▶ [Work order] What is the number of lines in the entries below that include the word "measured"? Provide the number only.

▶ [Data to use]
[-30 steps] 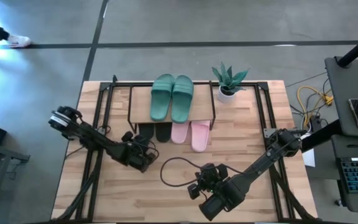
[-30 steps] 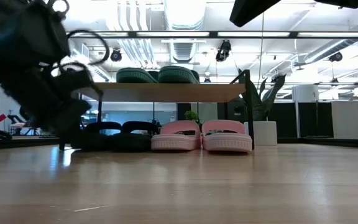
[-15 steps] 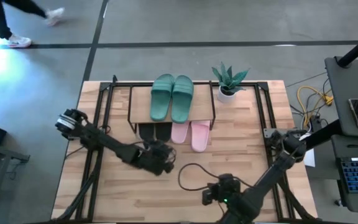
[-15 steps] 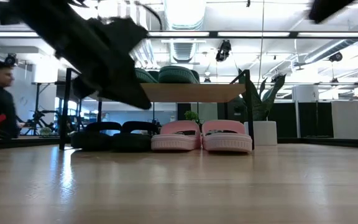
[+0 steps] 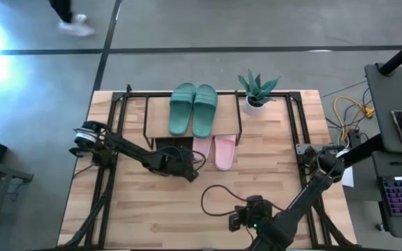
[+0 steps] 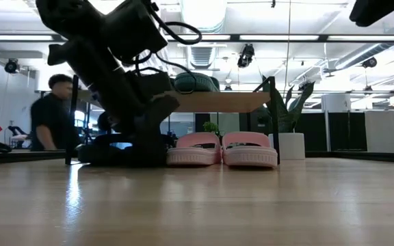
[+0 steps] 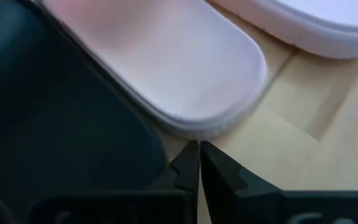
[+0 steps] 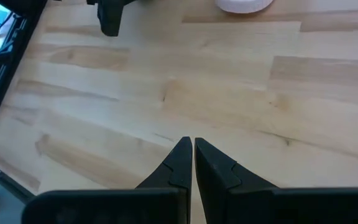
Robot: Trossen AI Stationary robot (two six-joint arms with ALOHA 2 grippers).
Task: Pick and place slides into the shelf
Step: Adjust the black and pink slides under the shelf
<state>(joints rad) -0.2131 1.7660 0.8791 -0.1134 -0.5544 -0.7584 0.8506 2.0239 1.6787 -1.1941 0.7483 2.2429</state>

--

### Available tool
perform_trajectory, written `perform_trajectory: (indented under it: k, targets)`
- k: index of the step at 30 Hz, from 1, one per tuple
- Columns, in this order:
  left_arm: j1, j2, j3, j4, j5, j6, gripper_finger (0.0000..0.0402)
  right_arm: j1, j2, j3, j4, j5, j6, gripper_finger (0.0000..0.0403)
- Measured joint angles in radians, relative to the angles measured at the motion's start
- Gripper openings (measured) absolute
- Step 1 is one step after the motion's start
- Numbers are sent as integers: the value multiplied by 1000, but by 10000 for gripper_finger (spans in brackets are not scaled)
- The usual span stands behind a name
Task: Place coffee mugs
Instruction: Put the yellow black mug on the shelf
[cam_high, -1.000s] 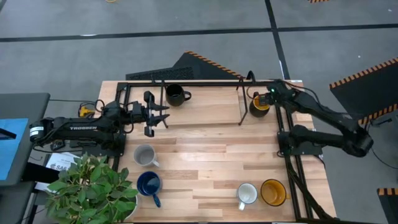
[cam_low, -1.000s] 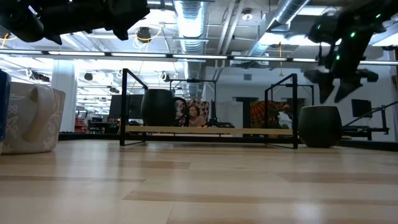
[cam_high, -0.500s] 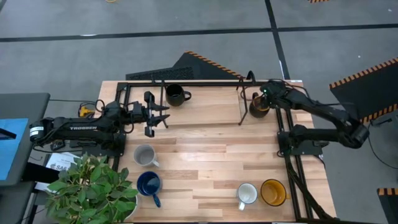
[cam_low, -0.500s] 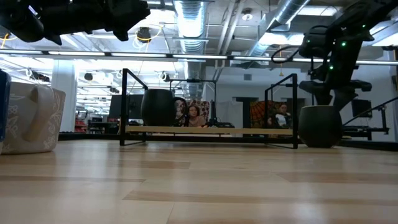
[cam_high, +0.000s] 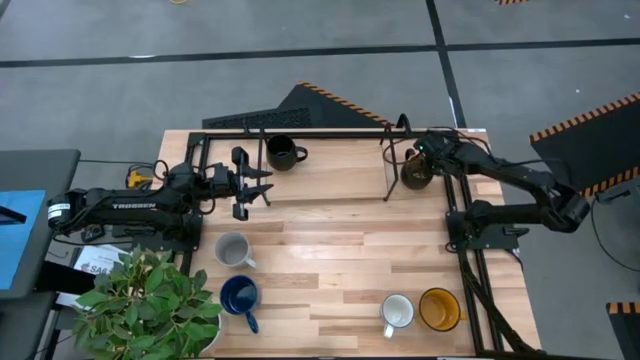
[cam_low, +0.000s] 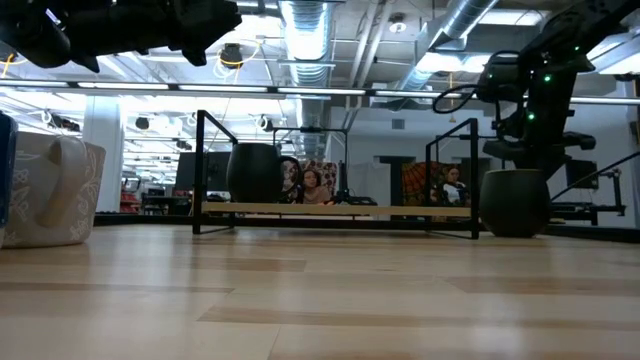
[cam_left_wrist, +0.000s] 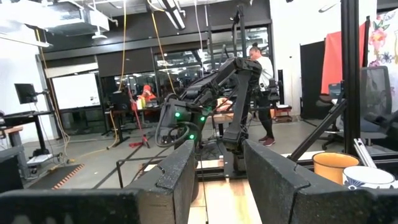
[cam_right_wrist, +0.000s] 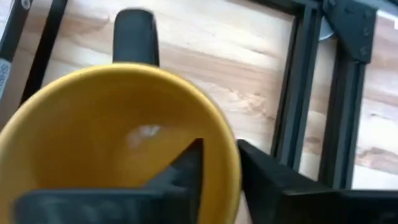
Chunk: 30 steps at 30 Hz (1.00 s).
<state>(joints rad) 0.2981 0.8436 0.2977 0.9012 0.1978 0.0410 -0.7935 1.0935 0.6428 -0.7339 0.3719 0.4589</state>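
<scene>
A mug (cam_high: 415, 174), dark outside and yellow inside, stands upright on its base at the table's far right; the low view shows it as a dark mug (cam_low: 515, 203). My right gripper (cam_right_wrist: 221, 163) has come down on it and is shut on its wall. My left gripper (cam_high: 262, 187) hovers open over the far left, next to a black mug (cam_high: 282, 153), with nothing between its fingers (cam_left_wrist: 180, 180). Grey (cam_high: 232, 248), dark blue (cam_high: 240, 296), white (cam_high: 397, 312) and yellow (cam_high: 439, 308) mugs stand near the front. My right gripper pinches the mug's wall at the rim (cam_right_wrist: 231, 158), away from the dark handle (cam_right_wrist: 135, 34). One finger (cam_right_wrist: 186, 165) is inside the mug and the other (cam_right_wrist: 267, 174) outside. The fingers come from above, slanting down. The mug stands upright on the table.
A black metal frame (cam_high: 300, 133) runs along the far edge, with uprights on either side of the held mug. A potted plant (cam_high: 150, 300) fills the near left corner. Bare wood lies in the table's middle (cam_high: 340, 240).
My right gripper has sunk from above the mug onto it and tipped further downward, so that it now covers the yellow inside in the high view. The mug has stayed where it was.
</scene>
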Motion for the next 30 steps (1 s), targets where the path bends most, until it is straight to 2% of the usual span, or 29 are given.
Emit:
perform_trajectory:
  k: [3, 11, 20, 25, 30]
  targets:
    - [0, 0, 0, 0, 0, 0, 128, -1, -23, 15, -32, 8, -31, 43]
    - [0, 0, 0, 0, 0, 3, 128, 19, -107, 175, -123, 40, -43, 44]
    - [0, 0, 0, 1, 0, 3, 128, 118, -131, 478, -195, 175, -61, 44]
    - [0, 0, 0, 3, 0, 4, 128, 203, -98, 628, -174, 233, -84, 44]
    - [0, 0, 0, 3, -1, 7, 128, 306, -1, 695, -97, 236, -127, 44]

▶ [The answer] 2